PROBLEM STATEMENT >>
Print the listing exactly.

★ ★ ★ ★

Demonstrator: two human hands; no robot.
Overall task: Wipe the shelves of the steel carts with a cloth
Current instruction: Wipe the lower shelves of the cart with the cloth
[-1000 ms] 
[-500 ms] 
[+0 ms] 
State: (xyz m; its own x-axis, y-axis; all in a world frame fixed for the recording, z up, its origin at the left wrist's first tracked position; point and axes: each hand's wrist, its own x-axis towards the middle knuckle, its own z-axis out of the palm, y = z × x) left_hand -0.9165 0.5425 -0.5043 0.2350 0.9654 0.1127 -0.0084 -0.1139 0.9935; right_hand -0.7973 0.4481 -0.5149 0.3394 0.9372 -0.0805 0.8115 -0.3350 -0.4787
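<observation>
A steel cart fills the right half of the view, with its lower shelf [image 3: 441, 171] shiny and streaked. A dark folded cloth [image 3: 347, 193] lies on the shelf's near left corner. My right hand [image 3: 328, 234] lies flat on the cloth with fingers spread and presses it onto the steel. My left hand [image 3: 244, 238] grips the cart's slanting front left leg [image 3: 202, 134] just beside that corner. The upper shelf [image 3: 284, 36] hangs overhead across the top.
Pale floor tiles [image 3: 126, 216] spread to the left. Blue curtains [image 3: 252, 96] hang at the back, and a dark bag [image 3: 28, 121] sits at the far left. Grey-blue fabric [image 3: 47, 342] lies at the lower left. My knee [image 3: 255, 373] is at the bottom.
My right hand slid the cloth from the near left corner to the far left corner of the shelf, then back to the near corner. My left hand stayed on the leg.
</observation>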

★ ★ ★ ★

SOLUTION TO THE EXERCISE >>
Demonstrator: two human hands; no robot.
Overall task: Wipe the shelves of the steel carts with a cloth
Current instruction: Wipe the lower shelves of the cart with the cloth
[-1000 ms] 
[-500 ms] 
[+0 ms] 
State: (xyz m; its own x-axis, y-axis; all in a world frame fixed for the recording, z up, its origin at the left wrist's first tracked position; point and axes: each hand's wrist, its own x-axis towards the middle knuckle, its own z-axis out of the palm, y = z × x) left_hand -0.9165 0.5425 -0.5043 0.2350 0.9654 0.1127 -0.0084 -0.1139 0.9935; right_hand -0.7973 0.4481 -0.5149 0.3394 0.9372 -0.0805 0.8115 -0.3350 -0.4787
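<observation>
A steel cart fills the right half of the view, with its lower shelf [image 3: 441, 171] shiny and streaked. A dark folded cloth [image 3: 347, 193] lies on the shelf's near left corner. My right hand [image 3: 328, 234] lies flat on the cloth with fingers spread and presses it onto the steel. My left hand [image 3: 244, 238] grips the cart's slanting front left leg [image 3: 202, 134] just beside that corner. The upper shelf [image 3: 284, 36] hangs overhead across the top.
Pale floor tiles [image 3: 126, 216] spread to the left. Blue curtains [image 3: 252, 96] hang at the back, and a dark bag [image 3: 28, 121] sits at the far left. Grey-blue fabric [image 3: 47, 342] lies at the lower left. My knee [image 3: 255, 373] is at the bottom.
My right hand slid the cloth from the near left corner to the far left corner of the shelf, then back to the near corner. My left hand stayed on the leg.
</observation>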

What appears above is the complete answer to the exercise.